## Instructions to follow
Lines holding the string "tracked": copy each one from the listing below.

## Source data
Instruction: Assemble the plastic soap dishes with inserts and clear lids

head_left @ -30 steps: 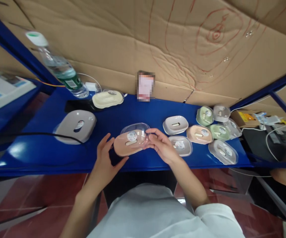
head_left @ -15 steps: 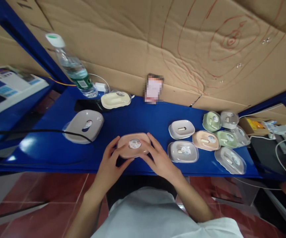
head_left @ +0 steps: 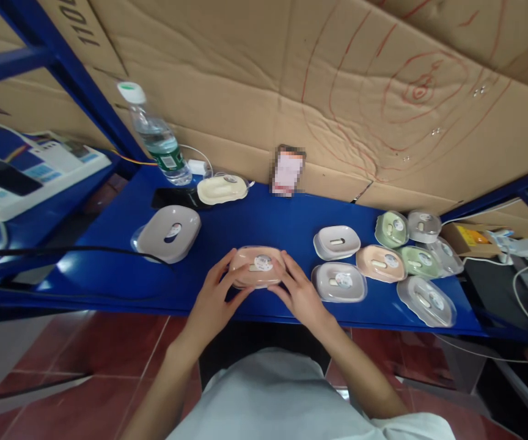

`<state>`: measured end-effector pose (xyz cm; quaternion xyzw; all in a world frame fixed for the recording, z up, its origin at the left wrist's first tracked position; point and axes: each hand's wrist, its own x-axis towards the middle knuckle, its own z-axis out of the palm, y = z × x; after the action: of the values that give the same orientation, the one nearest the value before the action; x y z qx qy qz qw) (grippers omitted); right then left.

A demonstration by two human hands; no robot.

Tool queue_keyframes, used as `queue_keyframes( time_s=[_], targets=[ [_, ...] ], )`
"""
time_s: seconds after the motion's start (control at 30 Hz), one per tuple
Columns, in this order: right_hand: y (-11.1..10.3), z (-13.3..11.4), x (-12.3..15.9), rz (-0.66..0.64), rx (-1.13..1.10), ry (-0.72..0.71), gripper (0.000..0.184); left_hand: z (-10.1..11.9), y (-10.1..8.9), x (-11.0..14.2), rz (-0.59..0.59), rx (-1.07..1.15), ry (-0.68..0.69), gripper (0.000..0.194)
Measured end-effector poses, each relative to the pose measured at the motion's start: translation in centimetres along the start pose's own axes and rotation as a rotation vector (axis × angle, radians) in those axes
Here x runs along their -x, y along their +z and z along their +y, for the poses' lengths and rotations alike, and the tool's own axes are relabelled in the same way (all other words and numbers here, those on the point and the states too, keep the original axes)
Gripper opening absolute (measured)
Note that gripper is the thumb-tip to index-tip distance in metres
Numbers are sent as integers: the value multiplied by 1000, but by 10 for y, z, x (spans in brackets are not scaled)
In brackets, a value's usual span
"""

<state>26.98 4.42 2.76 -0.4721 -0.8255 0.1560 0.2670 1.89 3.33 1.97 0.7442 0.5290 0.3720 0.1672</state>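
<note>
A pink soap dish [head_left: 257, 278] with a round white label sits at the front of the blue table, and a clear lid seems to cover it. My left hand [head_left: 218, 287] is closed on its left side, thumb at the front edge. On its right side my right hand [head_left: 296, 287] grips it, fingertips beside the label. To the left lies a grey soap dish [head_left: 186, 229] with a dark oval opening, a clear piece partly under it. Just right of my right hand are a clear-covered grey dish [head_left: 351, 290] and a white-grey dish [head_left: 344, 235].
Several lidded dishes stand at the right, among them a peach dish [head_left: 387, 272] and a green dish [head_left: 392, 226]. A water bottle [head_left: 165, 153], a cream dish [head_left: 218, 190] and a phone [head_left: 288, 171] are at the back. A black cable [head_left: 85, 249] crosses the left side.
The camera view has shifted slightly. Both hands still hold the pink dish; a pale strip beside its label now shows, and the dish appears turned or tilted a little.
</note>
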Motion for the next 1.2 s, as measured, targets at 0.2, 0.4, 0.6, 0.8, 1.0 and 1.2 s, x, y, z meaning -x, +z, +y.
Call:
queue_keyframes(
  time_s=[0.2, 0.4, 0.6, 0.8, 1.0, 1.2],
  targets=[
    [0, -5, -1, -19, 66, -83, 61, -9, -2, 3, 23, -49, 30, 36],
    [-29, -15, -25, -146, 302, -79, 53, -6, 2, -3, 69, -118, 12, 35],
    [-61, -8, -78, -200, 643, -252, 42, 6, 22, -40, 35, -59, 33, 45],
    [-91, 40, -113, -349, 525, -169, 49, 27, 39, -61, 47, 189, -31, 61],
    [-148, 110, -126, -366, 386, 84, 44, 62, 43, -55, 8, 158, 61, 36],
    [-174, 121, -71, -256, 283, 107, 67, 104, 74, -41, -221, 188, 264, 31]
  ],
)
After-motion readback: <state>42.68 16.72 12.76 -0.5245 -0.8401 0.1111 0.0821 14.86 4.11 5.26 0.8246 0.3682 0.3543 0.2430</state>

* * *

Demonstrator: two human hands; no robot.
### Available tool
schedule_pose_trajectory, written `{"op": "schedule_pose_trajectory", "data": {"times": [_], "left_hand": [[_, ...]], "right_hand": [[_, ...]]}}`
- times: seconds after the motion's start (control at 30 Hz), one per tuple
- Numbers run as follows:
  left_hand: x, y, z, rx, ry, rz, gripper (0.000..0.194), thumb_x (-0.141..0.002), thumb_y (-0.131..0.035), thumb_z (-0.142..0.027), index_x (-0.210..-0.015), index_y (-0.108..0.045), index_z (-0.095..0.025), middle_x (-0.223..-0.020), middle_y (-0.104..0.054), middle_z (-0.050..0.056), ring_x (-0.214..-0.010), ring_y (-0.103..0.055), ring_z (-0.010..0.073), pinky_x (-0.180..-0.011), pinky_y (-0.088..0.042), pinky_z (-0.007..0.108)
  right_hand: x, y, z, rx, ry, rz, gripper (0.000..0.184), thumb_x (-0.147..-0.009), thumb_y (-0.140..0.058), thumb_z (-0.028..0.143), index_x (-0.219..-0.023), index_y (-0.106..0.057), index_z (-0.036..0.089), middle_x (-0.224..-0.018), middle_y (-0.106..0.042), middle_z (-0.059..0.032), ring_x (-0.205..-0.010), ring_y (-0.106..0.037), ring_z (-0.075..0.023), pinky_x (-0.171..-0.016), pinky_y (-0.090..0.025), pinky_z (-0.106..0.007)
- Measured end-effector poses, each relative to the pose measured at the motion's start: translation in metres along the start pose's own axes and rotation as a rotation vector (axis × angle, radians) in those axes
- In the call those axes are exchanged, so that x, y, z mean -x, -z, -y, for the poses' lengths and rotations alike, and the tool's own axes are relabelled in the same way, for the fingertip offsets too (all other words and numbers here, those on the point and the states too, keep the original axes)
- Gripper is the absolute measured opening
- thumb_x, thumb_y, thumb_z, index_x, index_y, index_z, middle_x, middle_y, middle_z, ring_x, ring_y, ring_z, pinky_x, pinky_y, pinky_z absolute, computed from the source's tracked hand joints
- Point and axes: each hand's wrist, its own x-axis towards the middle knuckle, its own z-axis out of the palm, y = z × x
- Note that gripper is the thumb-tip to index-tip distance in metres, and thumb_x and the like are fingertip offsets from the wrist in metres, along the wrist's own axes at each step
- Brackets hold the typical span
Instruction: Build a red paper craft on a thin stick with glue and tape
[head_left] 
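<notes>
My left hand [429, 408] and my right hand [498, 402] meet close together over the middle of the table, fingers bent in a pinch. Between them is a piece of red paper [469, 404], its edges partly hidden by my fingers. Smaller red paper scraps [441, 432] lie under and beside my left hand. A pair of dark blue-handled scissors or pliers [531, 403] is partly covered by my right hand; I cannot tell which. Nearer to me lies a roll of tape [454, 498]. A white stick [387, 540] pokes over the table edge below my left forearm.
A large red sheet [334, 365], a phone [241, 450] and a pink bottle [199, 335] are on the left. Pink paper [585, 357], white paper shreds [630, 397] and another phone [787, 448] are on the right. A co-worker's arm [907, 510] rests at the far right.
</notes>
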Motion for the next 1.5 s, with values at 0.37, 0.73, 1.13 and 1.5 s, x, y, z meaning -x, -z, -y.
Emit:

## Answer section
`<state>`: measured end-effector pose (xyz cm; quaternion xyzw; all in a world frame fixed for the recording, z up, its origin at the left wrist's first tracked position; point and axes: each hand's wrist, its own x-axis towards the middle knuckle, its own z-axis out of the palm, y = z × x; after the action: of the values that give the same orientation, the one nearest the value before the action; x y z qx qy qz qw) (grippers omitted); right then left.
- thumb_x, thumb_y, thumb_z, index_x, index_y, index_z, middle_x, middle_y, middle_z, ring_x, ring_y, ring_z, pinky_x, pinky_y, pinky_z absolute, computed from the source's tracked hand joints

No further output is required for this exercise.